Both are written and directed by Happy Ranajit. “Familiar Strangers” was the opening play. There are four characters — one male and three female. The young man, Ishan, is a talented artist. He is ambitious. On a special assignment he is in Bollywood. He has a live-in relationship with Bhoomi who inspires him in his creativity and is ready to do everything for his success. As a film director he casts a young female talent to play the lead role in his proposed film and in the process passionately falls for her. She too has a boyfriend. In utter desperation, he beseeches her to conceive a child and be the mother of his child. Already in a relationship with two women, he also gets involved with Noora who has already walked out on her husband and children to live alone on her own terms as a writer. The young actress refuses to oblige Ishan. A broken-hearted Ishan finds his life worthless and displays a total indifference towards Bhoomi who wishes his success from the bottom of her heart.
It appears that Happy has tried to recreate characters from Henrik Ibsen’s “Hedda Gabler”. Ibsen’s Hedda gives a pistol to Eilert whom she has rejected as her lover. In Happy’s play the character of Noora gives a pistol to Ishan who in a moment of intense depression shoots himself. Similarly, the character of Bhoomi in “Familiar Strangers” has remote similarity with Ibsen’s character, Hedda’s schoolmate, who helped Eilert with his manuscript. This similarity is superficial. Ibsen’s characters are timeless while Happy’s characters are hardly recognisable.
Similarly, there is a perverse kind of resemblance between Ibsen’s Nora in “A Doll’s House” and Happy’s Noora in “Familiar Strangers”.

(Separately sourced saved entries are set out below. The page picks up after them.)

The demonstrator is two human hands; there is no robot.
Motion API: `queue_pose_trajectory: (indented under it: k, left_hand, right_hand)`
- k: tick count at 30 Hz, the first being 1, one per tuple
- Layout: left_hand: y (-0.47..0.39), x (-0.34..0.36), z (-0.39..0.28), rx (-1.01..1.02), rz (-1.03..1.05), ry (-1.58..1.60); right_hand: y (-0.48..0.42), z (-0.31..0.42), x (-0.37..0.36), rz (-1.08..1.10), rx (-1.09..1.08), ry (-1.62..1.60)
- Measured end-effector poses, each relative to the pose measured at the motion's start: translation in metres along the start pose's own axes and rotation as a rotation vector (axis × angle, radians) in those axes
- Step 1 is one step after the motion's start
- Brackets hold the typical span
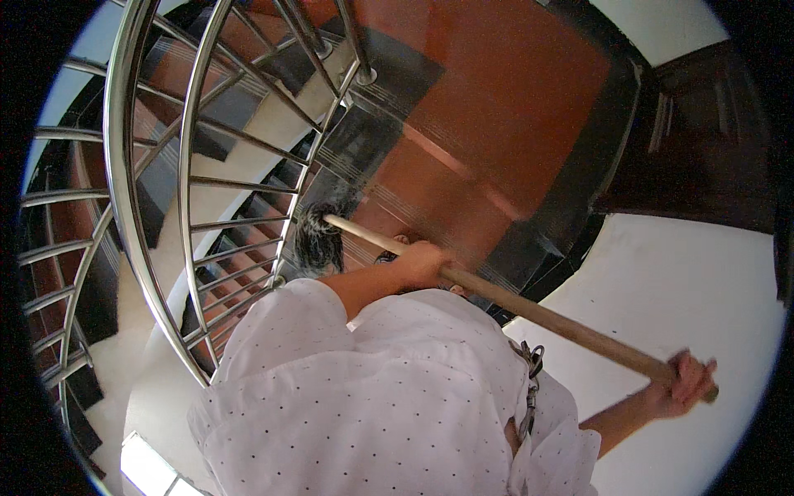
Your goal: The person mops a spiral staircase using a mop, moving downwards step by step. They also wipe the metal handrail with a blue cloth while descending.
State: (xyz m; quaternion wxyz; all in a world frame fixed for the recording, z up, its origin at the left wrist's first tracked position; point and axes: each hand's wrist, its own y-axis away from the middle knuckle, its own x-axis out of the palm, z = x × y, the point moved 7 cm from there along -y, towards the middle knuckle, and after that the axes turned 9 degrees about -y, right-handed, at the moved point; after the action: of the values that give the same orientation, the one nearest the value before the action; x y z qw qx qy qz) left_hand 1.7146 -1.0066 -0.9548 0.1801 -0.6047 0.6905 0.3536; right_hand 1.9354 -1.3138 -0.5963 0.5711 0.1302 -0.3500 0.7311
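Observation:
A string mop has a long wooden handle that slants from upper left to lower right across my body. Its dark, stringy mop head rests low at the left, beside the foot of the metal railing. My left hand is closed around the handle's middle part. Near the handle's top end at the right, my right hand grips it. Which arm is which is judged from the picture's sides. Part of my feet shows under the handle, mostly hidden by my shirt.
A curved stainless steel railing runs along the left, with stairs of dark and reddish stone beyond it. The reddish landing floor has black borders. A dark wooden door and a white wall stand at the right.

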Motion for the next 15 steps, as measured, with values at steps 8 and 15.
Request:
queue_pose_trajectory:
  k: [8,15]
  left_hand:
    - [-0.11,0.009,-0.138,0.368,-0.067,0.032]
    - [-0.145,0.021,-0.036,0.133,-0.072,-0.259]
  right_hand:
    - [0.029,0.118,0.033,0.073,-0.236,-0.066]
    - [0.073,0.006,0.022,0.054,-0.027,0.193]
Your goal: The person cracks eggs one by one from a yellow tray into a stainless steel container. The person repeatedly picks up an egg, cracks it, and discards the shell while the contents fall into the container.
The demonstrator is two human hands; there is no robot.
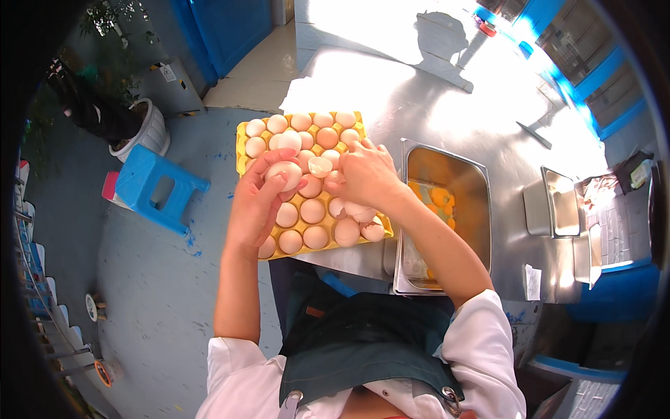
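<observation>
A yellow egg tray (330, 238) filled with whole eggs and some broken shells lies on the steel table, its near edge by the apron. Over its left part, my left hand (256, 196) holds an egg (283, 176); another egg (289, 141) shows just above those fingers. My right hand (366, 170) is over the tray's right side, fingers bent downward beside an open eggshell half (320, 166); what its fingertips touch is hidden. Cracked shells (360, 211) sit near the tray's lower right corner. Right of the tray, a deep steel pan (473, 209) contains several yolks (441, 198), partly behind my right forearm.
Smaller steel containers (539, 201) stand farther right on the table (507, 157), with a white paper piece (533, 283) near them. White paper (309, 94) lies behind the tray. A blue plastic stool (152, 183) and a potted plant (152, 125) stand on the floor at left.
</observation>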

Happy has aesthetically used fabrics. Similarly, the lone stage property, a sofa, is used in a variety of situations, changing shape. Though the action takes place in three locales — the house where Ishan and Bhoomi live, the house of Noora in which she lives alone frequently visited by her male friends, and the place where Ishan and the young actress have their affairs. The director-playwright has ensured an uninterrupted flow of dramatic action.

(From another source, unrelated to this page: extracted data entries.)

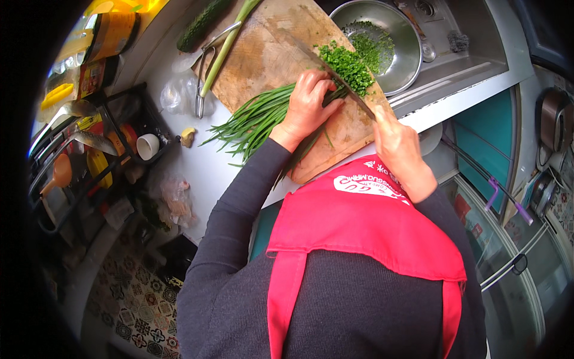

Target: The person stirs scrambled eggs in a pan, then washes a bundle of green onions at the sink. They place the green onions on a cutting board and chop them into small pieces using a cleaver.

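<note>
My left hand presses a bunch of long green chives onto a wooden cutting board. The chives' loose ends hang past the board's left edge. My right hand grips the handle of a kitchen knife; its blade lies close beside the fingers of my left hand, at the cut end of the bunch. A heap of finely chopped chives lies on the board on the blade's far side. More chopped greens are in a steel bowl beside the board.
A green stalk, a metal peeler and a cucumber lie at the board's upper left. Ginger and a plastic bag are on the white counter. A utensil rack stands at left, a steel sink at upper right.
</note>
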`<action>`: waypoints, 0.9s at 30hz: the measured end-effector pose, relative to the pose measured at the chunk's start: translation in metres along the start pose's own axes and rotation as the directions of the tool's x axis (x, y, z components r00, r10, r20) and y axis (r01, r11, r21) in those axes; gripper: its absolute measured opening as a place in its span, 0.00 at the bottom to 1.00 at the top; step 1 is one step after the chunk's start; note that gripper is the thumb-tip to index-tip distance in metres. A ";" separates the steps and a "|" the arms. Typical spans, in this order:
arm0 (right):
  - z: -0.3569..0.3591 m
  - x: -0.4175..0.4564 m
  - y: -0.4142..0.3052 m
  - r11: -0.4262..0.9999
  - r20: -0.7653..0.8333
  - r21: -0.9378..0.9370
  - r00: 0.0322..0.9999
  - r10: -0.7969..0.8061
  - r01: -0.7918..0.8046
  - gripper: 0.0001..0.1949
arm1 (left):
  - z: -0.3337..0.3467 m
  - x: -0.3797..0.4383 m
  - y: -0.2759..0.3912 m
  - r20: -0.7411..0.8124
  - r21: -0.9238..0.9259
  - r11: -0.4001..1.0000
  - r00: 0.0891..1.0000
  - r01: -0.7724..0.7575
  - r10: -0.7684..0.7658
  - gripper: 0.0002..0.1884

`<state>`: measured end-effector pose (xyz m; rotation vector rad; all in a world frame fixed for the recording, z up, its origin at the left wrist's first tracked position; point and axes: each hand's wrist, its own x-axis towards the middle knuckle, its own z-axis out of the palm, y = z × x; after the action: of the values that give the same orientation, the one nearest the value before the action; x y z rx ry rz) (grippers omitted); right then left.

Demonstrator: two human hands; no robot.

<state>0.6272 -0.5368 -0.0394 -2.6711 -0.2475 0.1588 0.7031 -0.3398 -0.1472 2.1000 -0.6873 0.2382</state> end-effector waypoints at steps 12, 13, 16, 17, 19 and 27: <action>-0.009 0.016 0.033 0.986 -0.013 0.092 0.990 0.139 -0.138 0.18 | 0.007 0.012 0.004 -0.035 -0.008 0.996 0.996 -0.086 0.086 0.20; -0.014 0.018 0.036 0.979 0.004 0.079 0.983 0.186 -0.185 0.18 | 0.010 0.016 0.005 0.016 0.002 0.999 0.999 -0.047 0.047 0.20; -0.026 0.020 0.038 0.983 -0.043 0.092 0.985 0.166 -0.161 0.16 | 0.022 0.029 0.005 0.029 0.027 0.999 0.999 -0.025 0.025 0.20; -0.029 0.018 0.038 0.982 -0.053 0.089 0.984 0.169 -0.164 0.15 | 0.024 0.031 0.006 -0.007 0.012 0.999 0.999 -0.041 0.041 0.20; -0.031 0.011 0.034 0.989 -0.069 0.060 0.988 0.139 -0.135 0.16 | 0.025 0.032 0.007 -0.024 -0.001 1.000 0.999 -0.031 0.031 0.20; -0.011 -0.005 0.027 0.996 -0.062 0.010 0.994 0.088 -0.088 0.15 | 0.013 0.032 0.016 0.075 0.100 0.994 0.997 -0.041 0.034 0.23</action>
<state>0.6275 -0.5666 -0.0418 -2.6760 -0.1095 0.1029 0.7198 -0.3694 -0.1307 2.2029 -0.7734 0.2217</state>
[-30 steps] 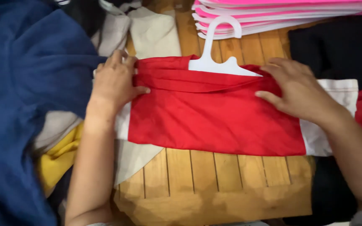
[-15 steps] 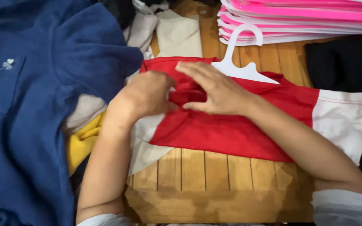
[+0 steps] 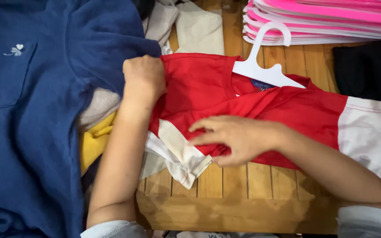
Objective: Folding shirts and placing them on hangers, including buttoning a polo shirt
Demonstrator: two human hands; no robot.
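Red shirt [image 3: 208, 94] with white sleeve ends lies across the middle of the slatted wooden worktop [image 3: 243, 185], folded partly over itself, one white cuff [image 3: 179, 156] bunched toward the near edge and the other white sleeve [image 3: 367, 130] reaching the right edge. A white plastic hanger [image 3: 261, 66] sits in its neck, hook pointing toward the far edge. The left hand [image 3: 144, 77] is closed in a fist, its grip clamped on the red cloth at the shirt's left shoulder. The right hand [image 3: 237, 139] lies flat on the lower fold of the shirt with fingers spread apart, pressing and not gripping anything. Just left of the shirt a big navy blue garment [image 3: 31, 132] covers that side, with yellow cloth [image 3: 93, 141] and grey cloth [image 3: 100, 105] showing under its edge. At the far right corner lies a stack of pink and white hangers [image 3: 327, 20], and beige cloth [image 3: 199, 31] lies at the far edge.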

Nalini R. Joshi as Noora gives a bold performance. Her Noora disdainfully rejects the ethical values attached to the institution of marriage. At one place her Noora says with some sense of pride, “….You gave me two choices — be a foot mat or to be a prostitute. I created a third option to be a slut, a woman with the morals of a man. Yes I do use my body as an ornament. I am a free woman.” Tushar Pandey as Ishan, Gauri Dewal as Bhoomi and Kurwa Neeraj as the young film actress give an admirable account of themselves.

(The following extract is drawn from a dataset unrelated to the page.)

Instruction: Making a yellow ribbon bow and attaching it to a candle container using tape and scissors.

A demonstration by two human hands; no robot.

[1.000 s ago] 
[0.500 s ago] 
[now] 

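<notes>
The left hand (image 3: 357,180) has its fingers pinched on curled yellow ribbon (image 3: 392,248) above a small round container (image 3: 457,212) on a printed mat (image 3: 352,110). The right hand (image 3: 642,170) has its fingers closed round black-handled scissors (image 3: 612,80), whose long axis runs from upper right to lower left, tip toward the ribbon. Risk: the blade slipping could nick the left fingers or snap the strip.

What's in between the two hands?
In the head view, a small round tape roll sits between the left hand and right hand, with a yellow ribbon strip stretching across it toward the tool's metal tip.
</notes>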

Happy’s other play, “Genuine Liars”, reflects his fascination for using colourful fabrics to create the right mood and ambience. With the stylised lighting effect the mood is further reinforced. This play also reveals the postmodernist approach of the playwright-director to man-woman relationship. He claims that he is inspired by “the paintings of Pablo Picasso which revolve around a married couple, two old lovers and a prostitute”. Through their confrontations he seems to define love, marriage, relationships and the question of gender identity in the era of postmodernism.
Structurally, it is a well-knit play with unity of time, action and space. The entire action takes place in the house of a fabulously rich man who deals with taming unruly horses. His wife has a broken love affair and she married him to escape the pangs of an unhappy relationship. After divorcing his wife and in an anguished state of mind, Zaheer desperately tries to find his beloved. As an act of sublimation, he visits prostitutes and finds in a young prostitute some solace. He keeps on painting nudes. One by one two dramatis personae enter the house of the rich man who is engaged in a conversation with his wife who has bought a painting for a crore of rupees. As the characters confront each other, their past is revealed and is watched with a sense of suspense. The production is neat, exploring the emotional and psychological state of the characters who seem alienated from the real conflicts of the milieu.
The play has an element of suspense. Playwright-director Happy in the role of Zaheer, the dejected and anguished lover, brings a lot of energy and emotional power to his portrayal. Rachittri, the wife of the rich man, is leading a loveless conjugal life and marriage is a burden to her. Swedha Singh plays Roma, a young prostitute, who is clever and takes pride in flaunting her sexuality, gladly using it to climb the ladder of success in Bollywood. Rohit Bahl as the husband gives a riveting performance. His character has the arrogance of a fabulously rich man used to flogging unruly horses to tame them, with no qualms to use the same method to control women who display resistance.